In that way, their appeal should be obvious. Musically, they have also carved out a unique niche among their scene and their genre. Even in the beginning, the band incorporated vastly more influence from hip-hop and emo than others in their genre. When other deathcore bands were trying to write gory songs about murdering people who broke their hearts, Emmure focused on gut-wrenching honesty and spoken verses that were pretty much Palmeri rapping.
This continued, and as the band has progressed they have not only gotten heavier and heavier, but have adapted more and more hip-hop into their music. Did you miss DJ scratches in your metal? Me neither, but give it to Emmure for being willing to try it.

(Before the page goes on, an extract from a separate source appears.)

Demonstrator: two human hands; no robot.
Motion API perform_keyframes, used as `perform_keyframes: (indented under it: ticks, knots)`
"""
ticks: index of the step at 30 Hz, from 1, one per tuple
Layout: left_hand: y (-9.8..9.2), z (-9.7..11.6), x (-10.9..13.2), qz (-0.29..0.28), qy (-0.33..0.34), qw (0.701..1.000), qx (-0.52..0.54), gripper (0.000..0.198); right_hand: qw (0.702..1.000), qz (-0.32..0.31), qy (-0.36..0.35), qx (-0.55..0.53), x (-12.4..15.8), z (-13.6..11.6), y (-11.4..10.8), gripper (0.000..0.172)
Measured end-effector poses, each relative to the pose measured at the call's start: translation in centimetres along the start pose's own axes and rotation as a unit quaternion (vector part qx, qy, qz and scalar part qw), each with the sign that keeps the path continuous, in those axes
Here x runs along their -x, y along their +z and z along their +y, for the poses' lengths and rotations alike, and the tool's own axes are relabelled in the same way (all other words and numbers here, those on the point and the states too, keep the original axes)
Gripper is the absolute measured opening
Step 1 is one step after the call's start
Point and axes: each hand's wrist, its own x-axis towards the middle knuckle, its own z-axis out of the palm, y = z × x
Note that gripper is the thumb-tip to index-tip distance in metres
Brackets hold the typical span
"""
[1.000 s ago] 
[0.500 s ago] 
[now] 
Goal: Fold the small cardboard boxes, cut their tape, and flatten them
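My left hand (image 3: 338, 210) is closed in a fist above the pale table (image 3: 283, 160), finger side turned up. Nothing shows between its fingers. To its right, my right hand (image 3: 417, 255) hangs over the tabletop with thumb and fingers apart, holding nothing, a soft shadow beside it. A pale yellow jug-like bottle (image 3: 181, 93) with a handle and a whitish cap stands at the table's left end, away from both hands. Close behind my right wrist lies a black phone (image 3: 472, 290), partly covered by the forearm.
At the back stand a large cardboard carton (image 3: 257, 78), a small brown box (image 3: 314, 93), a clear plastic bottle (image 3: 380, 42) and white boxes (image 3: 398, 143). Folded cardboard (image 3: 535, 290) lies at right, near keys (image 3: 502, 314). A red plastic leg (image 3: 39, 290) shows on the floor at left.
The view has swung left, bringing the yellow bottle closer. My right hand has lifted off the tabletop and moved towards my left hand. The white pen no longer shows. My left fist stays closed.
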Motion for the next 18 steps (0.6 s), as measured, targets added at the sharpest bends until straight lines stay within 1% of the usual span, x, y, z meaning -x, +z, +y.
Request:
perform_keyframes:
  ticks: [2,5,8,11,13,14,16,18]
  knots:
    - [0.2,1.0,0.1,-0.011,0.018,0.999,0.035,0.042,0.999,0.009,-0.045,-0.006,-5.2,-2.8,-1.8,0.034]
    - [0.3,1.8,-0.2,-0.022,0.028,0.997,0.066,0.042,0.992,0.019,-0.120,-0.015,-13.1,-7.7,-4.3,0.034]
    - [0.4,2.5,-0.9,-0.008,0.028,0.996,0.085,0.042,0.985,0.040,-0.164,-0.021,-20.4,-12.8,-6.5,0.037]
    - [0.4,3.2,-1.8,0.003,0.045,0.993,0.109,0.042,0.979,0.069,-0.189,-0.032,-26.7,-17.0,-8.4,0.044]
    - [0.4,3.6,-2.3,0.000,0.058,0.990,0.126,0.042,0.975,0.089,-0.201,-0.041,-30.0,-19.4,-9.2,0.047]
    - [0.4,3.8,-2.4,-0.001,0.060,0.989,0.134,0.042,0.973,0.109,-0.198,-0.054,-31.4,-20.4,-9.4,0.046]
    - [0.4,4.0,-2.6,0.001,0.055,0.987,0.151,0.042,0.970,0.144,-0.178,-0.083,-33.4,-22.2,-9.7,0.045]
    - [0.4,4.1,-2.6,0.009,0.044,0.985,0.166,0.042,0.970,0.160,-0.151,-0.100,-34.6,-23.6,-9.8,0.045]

On many newer songs, Palmeri mixes straight-up rapping and hip-hop phraseology into his lyrics. I'm not saying that this kind of flirtation is going to appeal to everyone; however, it is a willingness to play outside of the box of death metal. Love it or hate it, it is distinct. Any band within a genre that is distinct from their contemporaries will engender both loyal adoration and hateful vilification.
Regardless, it is a respectable standpoint, and a large reason for Emmure's popularity. The final reason? Truly amazing, bouncing, crowd-crushing live shows. If you're willing to have fun despite yourself, you will enjoy yourself at an Emmure show, like their music or not. Their songs are simplistic, yes, but perfectly catered to making a room explode.
So love Emmure or hate them but give them their due. There's a reason they're one of the leading metal bands today, and when they play at Warehouse Live on Sunday, haters might do well to at least try to lose themselves in the chaos of it all. You might just come away with a higher opinion of them.
Emmure plays Warehouse Live with the Acacia Strain, Stray From the Path and Kublai Khan this Sunday, December 14. Doors open at 6 p.m.